### ACTION ITEM
From the listing that follows, count the lines including "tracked" and give the number alone.
====
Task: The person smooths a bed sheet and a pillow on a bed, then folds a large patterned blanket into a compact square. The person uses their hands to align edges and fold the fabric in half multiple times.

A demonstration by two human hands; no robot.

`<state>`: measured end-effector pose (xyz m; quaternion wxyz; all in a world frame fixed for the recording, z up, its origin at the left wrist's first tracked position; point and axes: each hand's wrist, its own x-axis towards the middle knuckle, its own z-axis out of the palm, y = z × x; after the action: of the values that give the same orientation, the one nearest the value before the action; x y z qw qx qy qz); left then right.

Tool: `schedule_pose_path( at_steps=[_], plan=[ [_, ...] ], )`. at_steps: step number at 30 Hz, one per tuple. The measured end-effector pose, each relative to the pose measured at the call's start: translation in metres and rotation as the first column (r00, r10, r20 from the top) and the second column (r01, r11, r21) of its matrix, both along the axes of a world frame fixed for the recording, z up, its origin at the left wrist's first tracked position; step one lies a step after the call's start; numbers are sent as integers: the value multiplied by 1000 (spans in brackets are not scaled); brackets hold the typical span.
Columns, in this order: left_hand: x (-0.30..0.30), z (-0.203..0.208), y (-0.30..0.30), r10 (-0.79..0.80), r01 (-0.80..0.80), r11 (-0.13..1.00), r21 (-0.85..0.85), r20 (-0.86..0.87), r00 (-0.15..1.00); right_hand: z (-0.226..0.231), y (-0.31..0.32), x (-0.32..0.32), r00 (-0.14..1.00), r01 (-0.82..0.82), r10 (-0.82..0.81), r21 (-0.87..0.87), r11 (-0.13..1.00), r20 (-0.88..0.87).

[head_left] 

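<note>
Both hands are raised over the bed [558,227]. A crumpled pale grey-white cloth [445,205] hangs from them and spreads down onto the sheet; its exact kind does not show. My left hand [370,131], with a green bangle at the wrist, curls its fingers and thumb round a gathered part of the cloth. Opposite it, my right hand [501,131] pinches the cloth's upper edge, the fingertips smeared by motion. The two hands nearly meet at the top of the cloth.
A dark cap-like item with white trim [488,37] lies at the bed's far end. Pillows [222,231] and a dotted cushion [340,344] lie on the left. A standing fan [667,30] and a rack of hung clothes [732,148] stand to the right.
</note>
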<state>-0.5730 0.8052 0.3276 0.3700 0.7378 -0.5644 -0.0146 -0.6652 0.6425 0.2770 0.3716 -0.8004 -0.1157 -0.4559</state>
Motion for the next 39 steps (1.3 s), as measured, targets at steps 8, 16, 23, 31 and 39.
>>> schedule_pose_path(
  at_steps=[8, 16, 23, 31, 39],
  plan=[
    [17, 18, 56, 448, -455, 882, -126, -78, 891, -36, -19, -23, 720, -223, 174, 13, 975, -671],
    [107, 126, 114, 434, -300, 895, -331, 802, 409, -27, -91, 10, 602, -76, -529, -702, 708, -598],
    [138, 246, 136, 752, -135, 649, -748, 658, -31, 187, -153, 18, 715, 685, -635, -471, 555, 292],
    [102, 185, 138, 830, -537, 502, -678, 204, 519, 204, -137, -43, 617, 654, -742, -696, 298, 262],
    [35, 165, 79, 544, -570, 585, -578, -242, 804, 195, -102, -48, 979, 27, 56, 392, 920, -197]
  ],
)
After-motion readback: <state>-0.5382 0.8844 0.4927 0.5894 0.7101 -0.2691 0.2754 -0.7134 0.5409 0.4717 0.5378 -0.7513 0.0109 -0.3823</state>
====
### RESULT OF THIS TASK
2